* Stored items
• • • • • • •

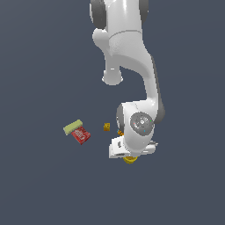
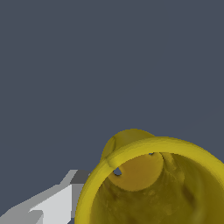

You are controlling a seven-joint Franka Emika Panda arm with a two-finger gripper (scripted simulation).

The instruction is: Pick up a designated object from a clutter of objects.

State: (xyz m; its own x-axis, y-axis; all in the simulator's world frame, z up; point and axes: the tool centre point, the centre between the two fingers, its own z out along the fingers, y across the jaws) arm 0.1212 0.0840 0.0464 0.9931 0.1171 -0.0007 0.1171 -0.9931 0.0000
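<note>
The yellow cup [image 2: 175, 192] fills much of the wrist view, seen very close, with its thick rim and hollow inside facing the camera. One grey-white finger [image 2: 52, 203] lies against the outside of its wall; the other finger is hidden. In the exterior view only a sliver of the cup [image 1: 129, 160] shows under the white hand. My gripper [image 1: 130, 154] sits straight over it and looks shut on the cup's wall. The dark red mug is out of view.
A red box [image 1: 81, 135] and a pale green block [image 1: 73, 127] lie together toward the exterior view's left. A tiny yellow cube [image 1: 107, 127] and a yellow-orange piece [image 1: 119, 132] lie close beside the hand. The arm hides the ground behind it.
</note>
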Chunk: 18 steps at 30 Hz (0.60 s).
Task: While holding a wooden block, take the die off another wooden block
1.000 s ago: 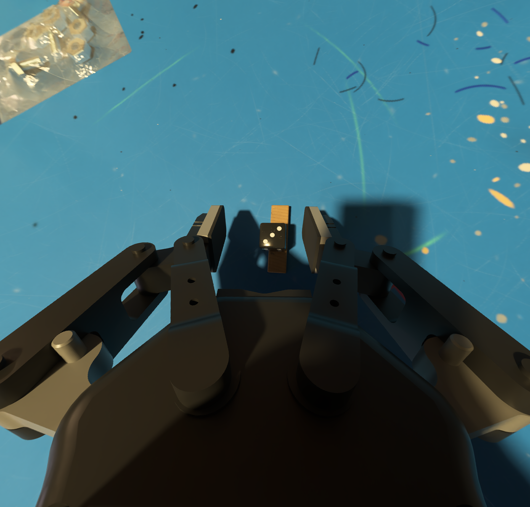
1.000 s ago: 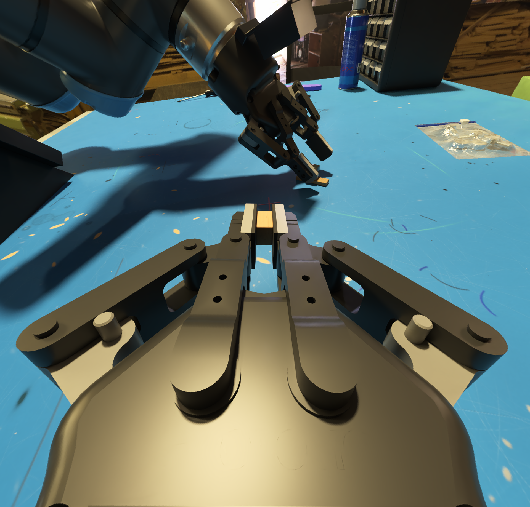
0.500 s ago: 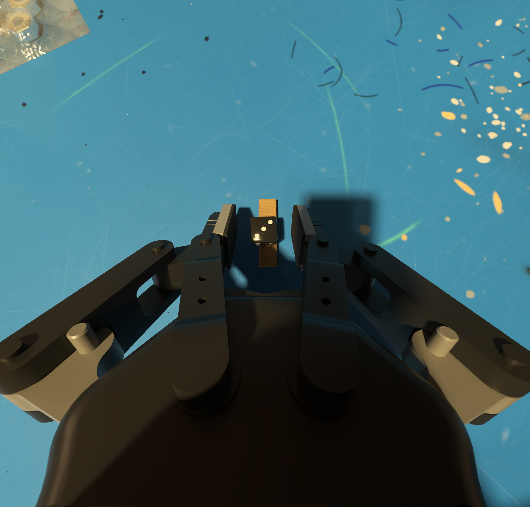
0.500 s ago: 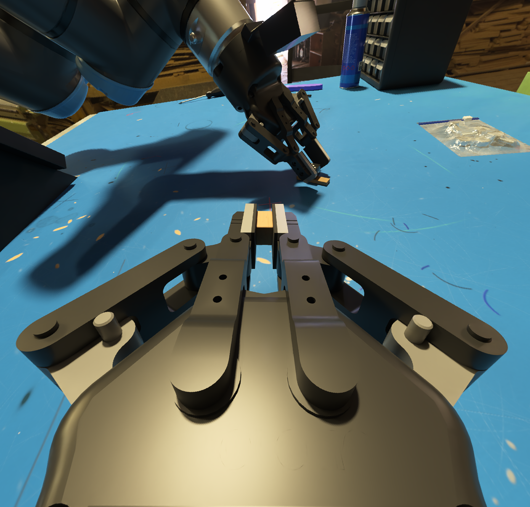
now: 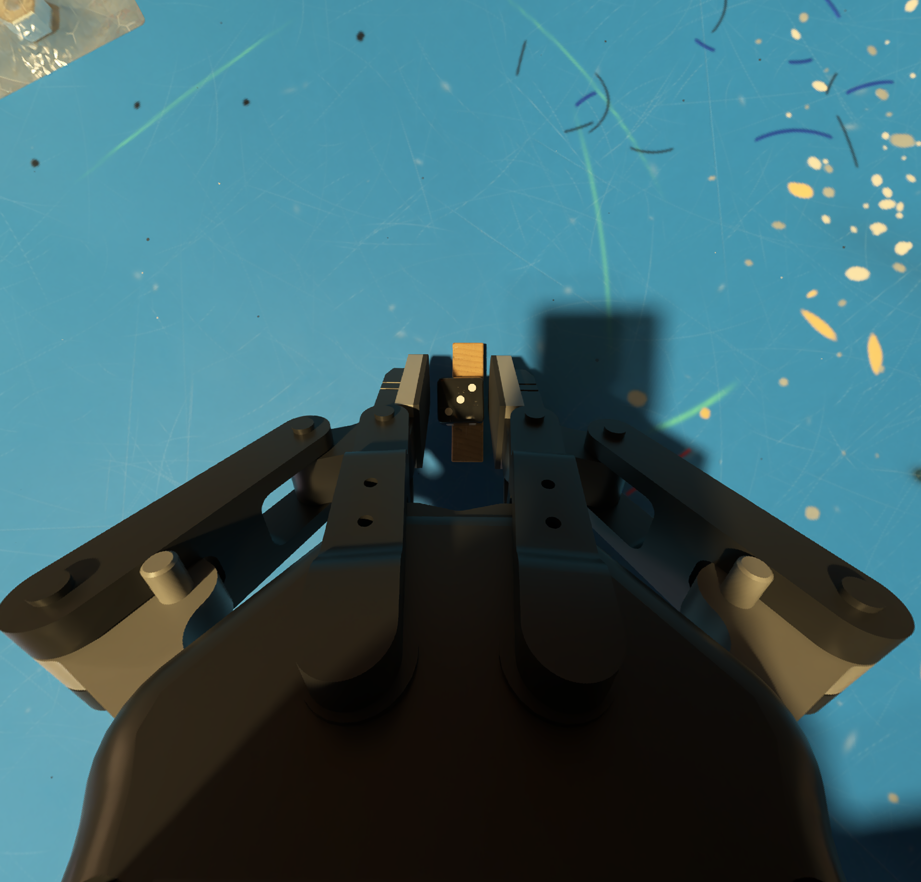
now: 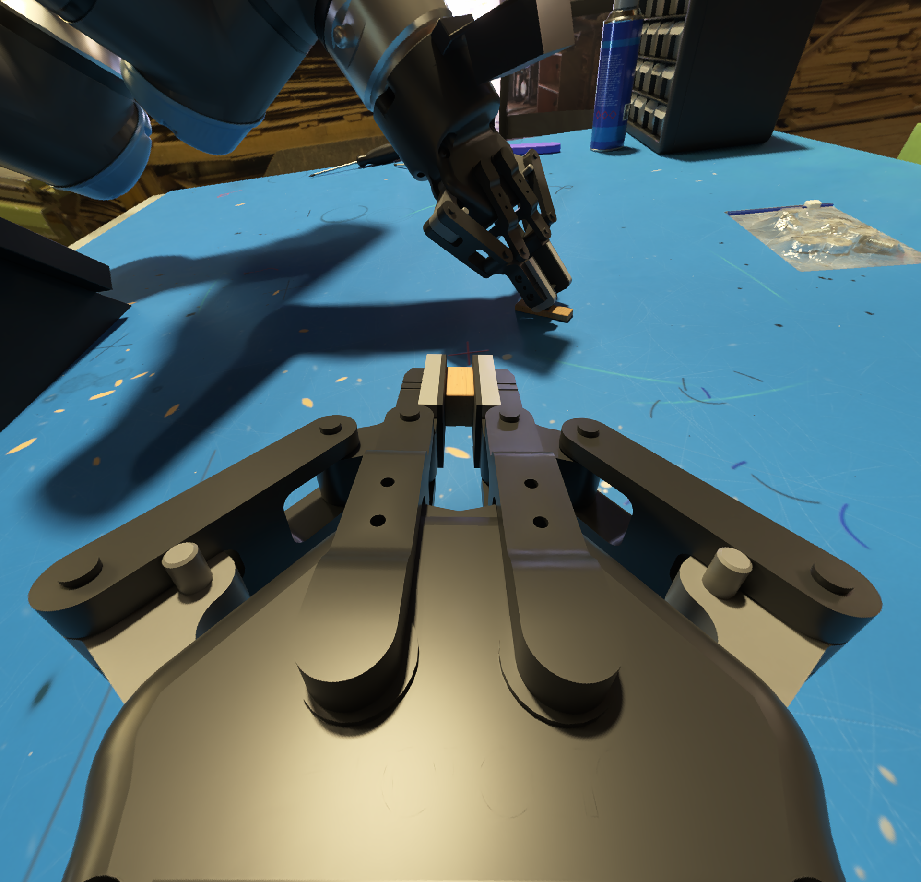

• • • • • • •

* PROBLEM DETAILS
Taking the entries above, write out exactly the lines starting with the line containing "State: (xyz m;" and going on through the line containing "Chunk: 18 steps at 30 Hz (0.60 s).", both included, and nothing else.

* COMPLETED EXERCISE
State: (xyz m; its own x-axis, y-axis; all in the simulator's world frame, z up; point and axes: the tool centre point, the centre between the two fingers, its own z out along the fingers, y across the jaws) arm 0.1212 0.0840 0.0464 0.9931 0.1171 -0.0007 0.1171 -0.9931 0.0000
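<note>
The yellow cup [image 2: 175, 192] fills much of the wrist view, seen very close, with its thick rim and hollow inside facing the camera. One grey-white finger [image 2: 52, 203] lies against the outside of its wall; the other finger is hidden. In the exterior view only a sliver of the cup [image 1: 129, 160] shows under the white hand. My gripper [image 1: 130, 154] sits straight over it and looks shut on the cup's wall. The dark red mug is out of view.
A red box [image 1: 81, 135] and a pale green block [image 1: 73, 127] lie together toward the exterior view's left. A tiny yellow cube [image 1: 107, 127] and a yellow-orange piece [image 1: 119, 132] lie close beside the hand. The arm hides the ground behind it.
</note>
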Chunk: 18 steps at 30 Hz (0.60 s).

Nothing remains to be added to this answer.